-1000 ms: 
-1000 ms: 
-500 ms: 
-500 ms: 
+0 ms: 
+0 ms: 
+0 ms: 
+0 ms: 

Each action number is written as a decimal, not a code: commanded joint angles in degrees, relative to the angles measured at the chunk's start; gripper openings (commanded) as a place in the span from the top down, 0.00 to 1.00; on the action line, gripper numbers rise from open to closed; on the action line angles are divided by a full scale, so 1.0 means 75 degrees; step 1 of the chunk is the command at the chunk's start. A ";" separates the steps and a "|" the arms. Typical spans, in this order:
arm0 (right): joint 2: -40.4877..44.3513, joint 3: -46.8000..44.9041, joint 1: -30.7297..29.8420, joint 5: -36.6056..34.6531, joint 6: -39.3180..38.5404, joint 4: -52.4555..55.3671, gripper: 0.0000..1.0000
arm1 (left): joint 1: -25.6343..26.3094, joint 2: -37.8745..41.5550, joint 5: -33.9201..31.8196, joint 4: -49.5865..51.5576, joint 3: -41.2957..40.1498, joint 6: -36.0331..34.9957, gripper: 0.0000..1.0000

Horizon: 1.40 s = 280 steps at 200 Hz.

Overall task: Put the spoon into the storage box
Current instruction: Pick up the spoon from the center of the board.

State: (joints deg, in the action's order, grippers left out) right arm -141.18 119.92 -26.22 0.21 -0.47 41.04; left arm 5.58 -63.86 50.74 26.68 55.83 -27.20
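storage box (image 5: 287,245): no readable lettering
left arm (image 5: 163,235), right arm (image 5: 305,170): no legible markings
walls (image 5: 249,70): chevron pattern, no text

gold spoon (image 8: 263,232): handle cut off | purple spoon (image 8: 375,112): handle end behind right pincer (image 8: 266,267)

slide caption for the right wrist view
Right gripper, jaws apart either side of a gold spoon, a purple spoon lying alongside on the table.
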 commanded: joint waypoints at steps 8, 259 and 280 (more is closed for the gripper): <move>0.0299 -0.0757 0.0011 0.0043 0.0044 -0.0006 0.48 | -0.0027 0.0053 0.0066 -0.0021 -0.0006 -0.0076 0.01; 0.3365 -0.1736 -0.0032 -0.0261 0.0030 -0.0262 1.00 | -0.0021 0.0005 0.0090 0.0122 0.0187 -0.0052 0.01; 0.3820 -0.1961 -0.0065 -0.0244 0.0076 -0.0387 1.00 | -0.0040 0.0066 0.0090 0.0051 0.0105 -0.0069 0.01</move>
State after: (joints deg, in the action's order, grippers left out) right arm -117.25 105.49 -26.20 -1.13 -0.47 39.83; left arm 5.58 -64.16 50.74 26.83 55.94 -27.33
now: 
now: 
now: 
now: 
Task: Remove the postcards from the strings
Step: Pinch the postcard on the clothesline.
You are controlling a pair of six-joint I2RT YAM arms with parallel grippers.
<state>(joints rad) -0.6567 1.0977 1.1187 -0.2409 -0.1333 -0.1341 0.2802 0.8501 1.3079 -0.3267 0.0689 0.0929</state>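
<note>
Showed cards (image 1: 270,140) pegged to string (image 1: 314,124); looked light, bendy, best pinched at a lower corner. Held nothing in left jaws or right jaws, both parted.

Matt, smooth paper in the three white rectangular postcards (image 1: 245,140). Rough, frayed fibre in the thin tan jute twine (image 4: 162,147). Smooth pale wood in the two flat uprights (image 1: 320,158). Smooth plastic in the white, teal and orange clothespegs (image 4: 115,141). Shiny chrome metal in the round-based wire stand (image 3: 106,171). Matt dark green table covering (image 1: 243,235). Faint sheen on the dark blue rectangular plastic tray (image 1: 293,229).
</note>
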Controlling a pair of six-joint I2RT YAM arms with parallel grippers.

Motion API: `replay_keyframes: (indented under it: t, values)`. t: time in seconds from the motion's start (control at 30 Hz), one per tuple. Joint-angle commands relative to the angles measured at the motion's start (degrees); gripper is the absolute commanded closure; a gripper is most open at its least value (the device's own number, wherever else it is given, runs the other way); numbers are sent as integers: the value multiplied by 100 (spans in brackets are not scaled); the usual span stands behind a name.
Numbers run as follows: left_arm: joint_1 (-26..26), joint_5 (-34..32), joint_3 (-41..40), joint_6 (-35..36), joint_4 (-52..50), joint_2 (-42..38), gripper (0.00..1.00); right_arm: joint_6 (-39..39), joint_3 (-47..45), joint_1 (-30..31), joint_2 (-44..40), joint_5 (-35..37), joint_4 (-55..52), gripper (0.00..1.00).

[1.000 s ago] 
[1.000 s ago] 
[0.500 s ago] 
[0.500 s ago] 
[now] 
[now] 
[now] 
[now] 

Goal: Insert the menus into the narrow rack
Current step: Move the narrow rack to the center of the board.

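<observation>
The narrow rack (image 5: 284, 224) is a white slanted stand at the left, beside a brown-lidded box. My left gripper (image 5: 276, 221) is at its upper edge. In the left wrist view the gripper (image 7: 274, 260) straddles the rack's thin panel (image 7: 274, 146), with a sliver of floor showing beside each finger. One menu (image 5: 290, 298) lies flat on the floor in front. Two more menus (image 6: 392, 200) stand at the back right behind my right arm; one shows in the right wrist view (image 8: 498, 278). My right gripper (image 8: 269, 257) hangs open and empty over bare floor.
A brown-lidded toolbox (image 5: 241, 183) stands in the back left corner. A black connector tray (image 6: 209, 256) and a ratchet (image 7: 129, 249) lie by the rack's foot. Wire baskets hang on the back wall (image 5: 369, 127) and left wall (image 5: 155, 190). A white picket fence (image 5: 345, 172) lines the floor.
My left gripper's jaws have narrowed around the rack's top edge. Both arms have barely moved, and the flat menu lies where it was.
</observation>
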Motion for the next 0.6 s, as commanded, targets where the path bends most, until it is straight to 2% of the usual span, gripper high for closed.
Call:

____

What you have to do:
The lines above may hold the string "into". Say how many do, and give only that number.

Your response:
2